Après le premier mouvement de trouble, madame de Barizel la fit asseoir sur le canapé, près d'elle; et, lui tenant une main dans les siennes:

—Tu vois maintenant combien tu m'as mal jugée trop souvent. Je n'ai jamais voulu que ton bonheur, et, si nous n'avons pas toujours été d'accord, c'est qu'avec ton inexpérience tu ne peux pas juger le monde et la vie, comme je les juge moi-même. J'ai cru que c'était assurer ton bonheur que te faire épouser le prince Savine, dont le nom, la fortune et la situation m'avaient éblouie; et si, malgré les répugnances que tu as manifestées, j'ai persisté dans ce projet, c'est que j'ai cru que ces répugnances s'effaceraient quand tu connaîtrais mieux le prince, en qui je ne voyais pas, comme toi, un ours blanc mal dégrossi. Mais, au lieu de diminuer, ces répugnances ont grandi; aujourd'hui, le prince te paraît le monstre que tu viens de me dépeindre.—Dans ces conditions, moi, ta mère, qui veux ton bonheur, je ne puis te dire qu'une chose: renonçons au prince Savine et épouse le duc de Naurouse, mais épouse-le.

—Il m'épousera, je te le promets, je te le jure!

XVIII

Savine était sorti de chez madame de Barizel enchanté de lui-même.

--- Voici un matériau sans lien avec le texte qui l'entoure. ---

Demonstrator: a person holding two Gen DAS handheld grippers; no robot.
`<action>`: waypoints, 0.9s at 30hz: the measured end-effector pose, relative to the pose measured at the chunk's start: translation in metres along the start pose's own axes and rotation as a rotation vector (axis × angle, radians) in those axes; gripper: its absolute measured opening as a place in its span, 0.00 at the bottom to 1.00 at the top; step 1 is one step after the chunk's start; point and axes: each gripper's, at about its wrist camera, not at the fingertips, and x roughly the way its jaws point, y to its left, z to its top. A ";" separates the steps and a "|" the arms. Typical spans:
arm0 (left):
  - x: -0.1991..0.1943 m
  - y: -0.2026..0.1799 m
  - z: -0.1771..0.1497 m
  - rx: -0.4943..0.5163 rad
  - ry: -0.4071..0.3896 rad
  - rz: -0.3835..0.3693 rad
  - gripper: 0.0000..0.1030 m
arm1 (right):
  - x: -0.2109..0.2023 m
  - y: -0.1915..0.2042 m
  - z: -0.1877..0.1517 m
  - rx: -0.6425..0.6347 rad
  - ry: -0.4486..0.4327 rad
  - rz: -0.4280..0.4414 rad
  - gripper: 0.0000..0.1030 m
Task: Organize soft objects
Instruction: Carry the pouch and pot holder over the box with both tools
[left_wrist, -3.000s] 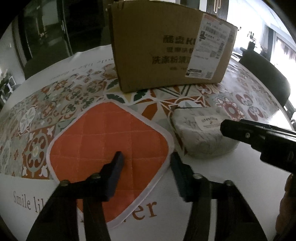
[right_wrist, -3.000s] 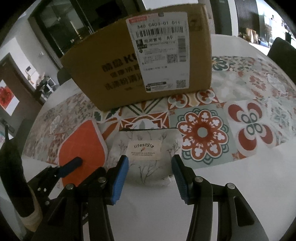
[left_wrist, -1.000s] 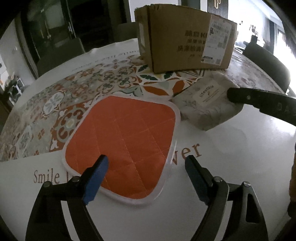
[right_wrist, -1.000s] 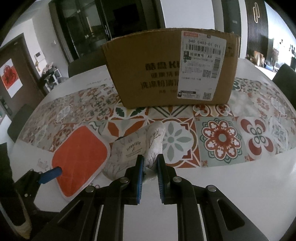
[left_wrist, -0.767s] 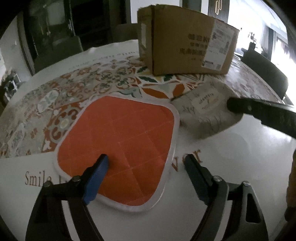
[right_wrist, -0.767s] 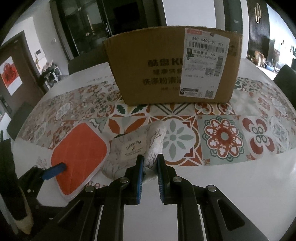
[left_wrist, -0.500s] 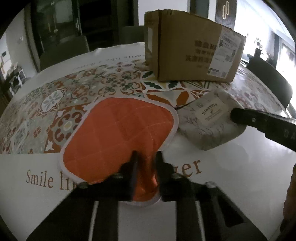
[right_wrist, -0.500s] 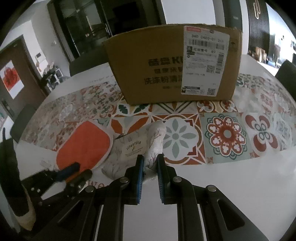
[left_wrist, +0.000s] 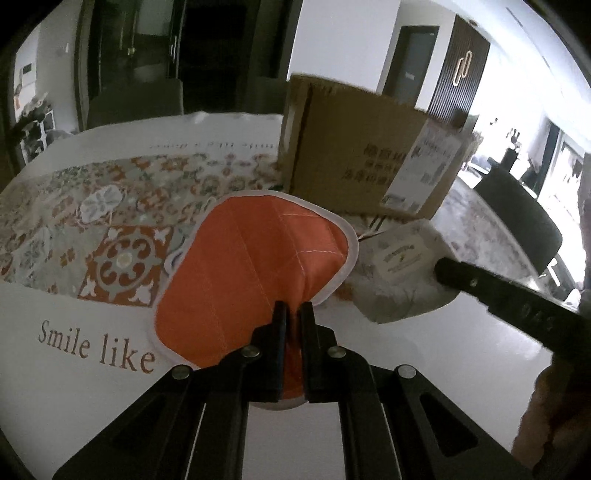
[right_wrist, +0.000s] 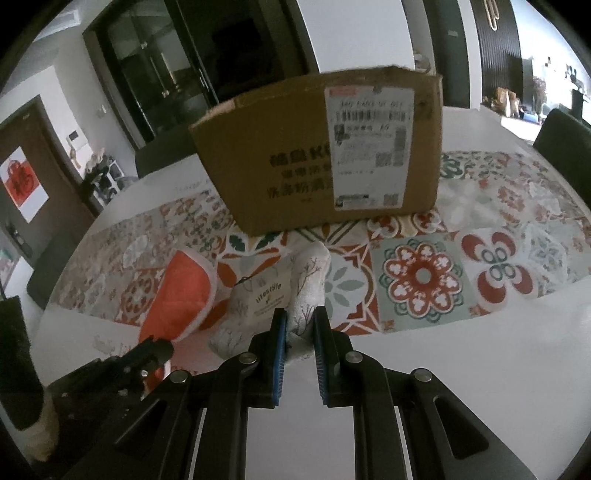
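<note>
The left gripper (left_wrist: 293, 314) is pinched on the near edge of an orange pad (left_wrist: 255, 266); its fingers (left_wrist: 279, 325) are pressed almost together with a fold of the orange fabric caught between them. The pad is lifted and tilted up ahead of the fingers, white trim seen around its rim, far edge raised off the desk (left_wrist: 388, 369). In the right wrist view the pad (right_wrist: 181, 295) is seen left of the right fingers, bent upward, with the left gripper (right_wrist: 151, 350) at its near corner.

The right gripper (right_wrist: 298, 325) is closed on a white pouch (right_wrist: 291, 295) printed with thin branches; the blue-lined fingers (right_wrist: 279, 332) are squeezed onto a bunched ridge of it. A cream label reading "lifestyle" is seen on the pouch just left of the fingers. In the left wrist view the pouch (left_wrist: 399, 273) is seen right of the left fingers, just beside the pad's right edge, with the right gripper's dark finger (left_wrist: 480, 284) on its right side.

A cardboard box (right_wrist: 332, 162) is stood beyond both sets of fingers, past pad and pouch, a white shipping label on its front face. A tile-patterned cloth (right_wrist: 424, 277) is spread under the box and ahead of the fingers; "Smile like" is printed on its plain border left of the left fingers. Dark chairs are seen past the desk edge.
</note>
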 end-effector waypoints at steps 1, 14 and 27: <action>-0.003 -0.002 0.002 0.001 -0.008 -0.002 0.08 | -0.003 0.000 0.002 0.000 -0.007 0.004 0.16; -0.044 -0.028 0.031 0.000 -0.114 -0.039 0.08 | -0.049 0.000 0.016 -0.017 -0.118 0.015 0.16; -0.080 -0.060 0.063 0.060 -0.218 -0.052 0.08 | -0.098 -0.013 0.038 0.005 -0.286 -0.064 0.16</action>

C'était son habitude de trouver toujours dans ce qu'il avait dit comme dans ce qu'il avait fait, de même dans ce qu'il n'avait pas dit et ce qu'il n'avait pas fait, des motifs de satisfaction qui lui permettaient de se féliciter. Il avait parlé, il avait agi, il avait été bien inspiré; il s'était abstenu de paroles et d'actes, il avait été habile; jamais il n'avait eu tort, jamais il n'avait commis une erreur, encore moins une maladresse ou une sottise, et quand les choses n'avaient point tourné selon son désir ou ses intérêts, c'était la faute des circonstances, ce n'était pas la sienne. Comment eût-il été en faute, lui! Dieu, oui; Dieu en qui il croyait quand il réussissait et en qui il ne croyait plus quand il échouait, Dieu pouvait se tromper et faire des bêtises; mais lui Savine, non, mille fois non, cela était impossible.

Cependant ce jour-là il était plus satisfait encore, plus fier de lui qu'à l'ordinaire. Ceux qui le voyaient passer sous les arbres des allées de Lichtenthal, allant lentement, la poitrine bombée, la tête haute, le sourire de l'orgueil sur le visage, superbe, glorieux, le front dans les nuages, se disaient: Voilà un homme heureux...

Et de fait il l'était pleinement, il avait la veine.

Cette idée fut un éclair pour lui: puisqu'il avait la veine, il devait en profiter.

Et avec cette superstition des joueurs, il se dit qu'il devait se hâter.